■ Task: Write out exactly the lines of the entries below from the one holding "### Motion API" to the one holding "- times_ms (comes", inclusive, and leave out all other lines.

Excerpted records START

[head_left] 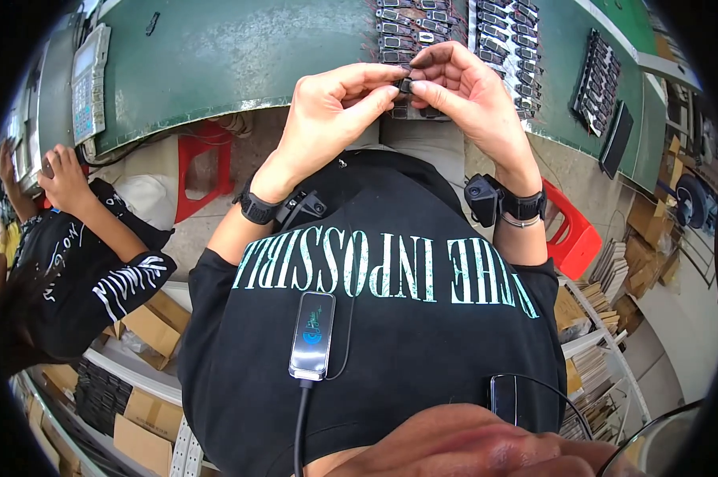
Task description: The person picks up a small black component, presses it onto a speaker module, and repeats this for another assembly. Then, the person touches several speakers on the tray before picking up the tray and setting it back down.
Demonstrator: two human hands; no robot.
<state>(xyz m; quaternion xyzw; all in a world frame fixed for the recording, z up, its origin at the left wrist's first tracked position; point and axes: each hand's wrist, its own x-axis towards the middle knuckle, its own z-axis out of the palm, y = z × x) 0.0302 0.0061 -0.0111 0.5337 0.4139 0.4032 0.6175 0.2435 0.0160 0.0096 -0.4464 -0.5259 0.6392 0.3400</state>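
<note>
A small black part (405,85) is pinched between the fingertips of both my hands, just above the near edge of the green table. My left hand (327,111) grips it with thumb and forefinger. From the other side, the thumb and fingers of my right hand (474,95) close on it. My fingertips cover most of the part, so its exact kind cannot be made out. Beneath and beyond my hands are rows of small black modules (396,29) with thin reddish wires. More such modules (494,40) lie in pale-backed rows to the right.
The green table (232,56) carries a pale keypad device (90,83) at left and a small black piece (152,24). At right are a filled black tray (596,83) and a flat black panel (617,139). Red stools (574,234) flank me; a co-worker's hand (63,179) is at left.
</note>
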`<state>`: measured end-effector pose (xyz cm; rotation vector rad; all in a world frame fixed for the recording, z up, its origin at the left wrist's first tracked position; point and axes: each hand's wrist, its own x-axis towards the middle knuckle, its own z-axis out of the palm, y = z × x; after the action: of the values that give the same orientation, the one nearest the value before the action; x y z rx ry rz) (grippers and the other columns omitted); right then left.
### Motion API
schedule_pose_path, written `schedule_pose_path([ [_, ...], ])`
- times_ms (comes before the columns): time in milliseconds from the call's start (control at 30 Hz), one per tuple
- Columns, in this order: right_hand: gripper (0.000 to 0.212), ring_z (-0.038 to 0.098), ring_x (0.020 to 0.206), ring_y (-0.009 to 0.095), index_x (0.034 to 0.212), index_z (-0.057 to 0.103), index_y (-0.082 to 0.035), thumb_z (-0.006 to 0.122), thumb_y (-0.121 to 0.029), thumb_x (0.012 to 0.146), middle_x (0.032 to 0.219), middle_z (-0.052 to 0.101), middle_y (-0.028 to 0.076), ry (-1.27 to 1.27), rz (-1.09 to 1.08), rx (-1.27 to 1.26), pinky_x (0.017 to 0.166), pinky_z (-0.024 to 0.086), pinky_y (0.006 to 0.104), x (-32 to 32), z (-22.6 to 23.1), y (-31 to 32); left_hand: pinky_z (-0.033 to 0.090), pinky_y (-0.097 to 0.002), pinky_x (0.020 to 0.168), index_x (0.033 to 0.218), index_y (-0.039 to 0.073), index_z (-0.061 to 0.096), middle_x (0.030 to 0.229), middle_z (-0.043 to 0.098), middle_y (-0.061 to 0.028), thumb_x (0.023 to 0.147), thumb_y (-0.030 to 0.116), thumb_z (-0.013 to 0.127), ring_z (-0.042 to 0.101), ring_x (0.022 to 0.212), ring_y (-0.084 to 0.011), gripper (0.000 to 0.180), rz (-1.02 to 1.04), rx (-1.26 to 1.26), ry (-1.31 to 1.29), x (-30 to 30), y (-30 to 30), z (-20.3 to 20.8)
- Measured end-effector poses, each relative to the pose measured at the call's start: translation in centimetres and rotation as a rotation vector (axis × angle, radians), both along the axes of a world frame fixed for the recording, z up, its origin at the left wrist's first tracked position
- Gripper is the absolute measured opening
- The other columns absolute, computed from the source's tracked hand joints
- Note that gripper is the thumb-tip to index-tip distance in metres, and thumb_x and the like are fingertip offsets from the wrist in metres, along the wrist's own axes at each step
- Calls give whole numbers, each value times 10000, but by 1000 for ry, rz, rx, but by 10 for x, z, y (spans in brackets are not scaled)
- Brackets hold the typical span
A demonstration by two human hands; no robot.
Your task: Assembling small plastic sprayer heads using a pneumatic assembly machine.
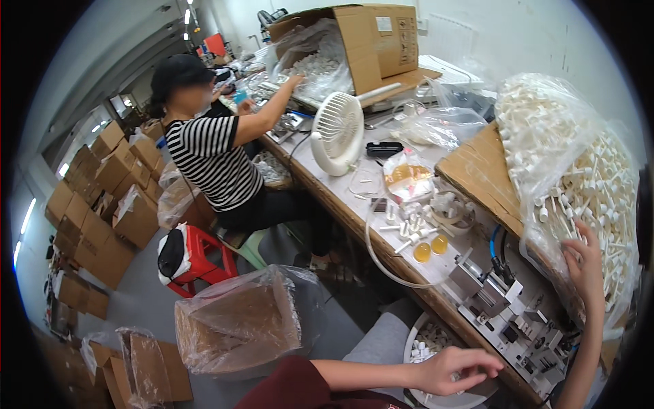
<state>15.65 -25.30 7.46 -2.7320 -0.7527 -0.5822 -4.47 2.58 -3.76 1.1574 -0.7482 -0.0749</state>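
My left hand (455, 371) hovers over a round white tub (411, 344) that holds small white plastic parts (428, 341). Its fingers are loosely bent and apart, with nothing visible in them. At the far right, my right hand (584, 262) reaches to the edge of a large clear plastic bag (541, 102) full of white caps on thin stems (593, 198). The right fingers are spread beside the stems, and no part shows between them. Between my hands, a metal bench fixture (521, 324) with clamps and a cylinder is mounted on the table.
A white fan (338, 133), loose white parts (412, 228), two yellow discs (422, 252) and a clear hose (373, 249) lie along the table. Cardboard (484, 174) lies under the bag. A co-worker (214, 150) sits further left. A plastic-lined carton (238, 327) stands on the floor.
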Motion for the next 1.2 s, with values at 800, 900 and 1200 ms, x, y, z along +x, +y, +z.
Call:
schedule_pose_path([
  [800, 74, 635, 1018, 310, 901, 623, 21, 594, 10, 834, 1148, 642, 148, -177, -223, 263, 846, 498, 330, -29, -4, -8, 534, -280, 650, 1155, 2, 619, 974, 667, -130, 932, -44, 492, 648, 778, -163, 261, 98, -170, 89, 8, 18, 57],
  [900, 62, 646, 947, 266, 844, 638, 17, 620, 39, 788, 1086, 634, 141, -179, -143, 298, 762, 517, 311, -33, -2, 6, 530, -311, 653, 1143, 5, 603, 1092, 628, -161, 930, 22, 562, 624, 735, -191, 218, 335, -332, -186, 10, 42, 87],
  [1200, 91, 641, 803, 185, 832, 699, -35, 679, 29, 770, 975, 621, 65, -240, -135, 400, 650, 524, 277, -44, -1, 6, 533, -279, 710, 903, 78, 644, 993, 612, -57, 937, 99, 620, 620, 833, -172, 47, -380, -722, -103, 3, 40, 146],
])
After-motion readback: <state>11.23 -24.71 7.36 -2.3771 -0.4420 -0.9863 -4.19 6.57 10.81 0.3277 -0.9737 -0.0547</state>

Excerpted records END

■ Exercise response:
### Motion API
schedule_pose_path, written `schedule_pose_path([ [_, ...], ])`
- times_ms (comes before the columns): time in milliseconds from the call's start (control at 30 Hz), one per tuple

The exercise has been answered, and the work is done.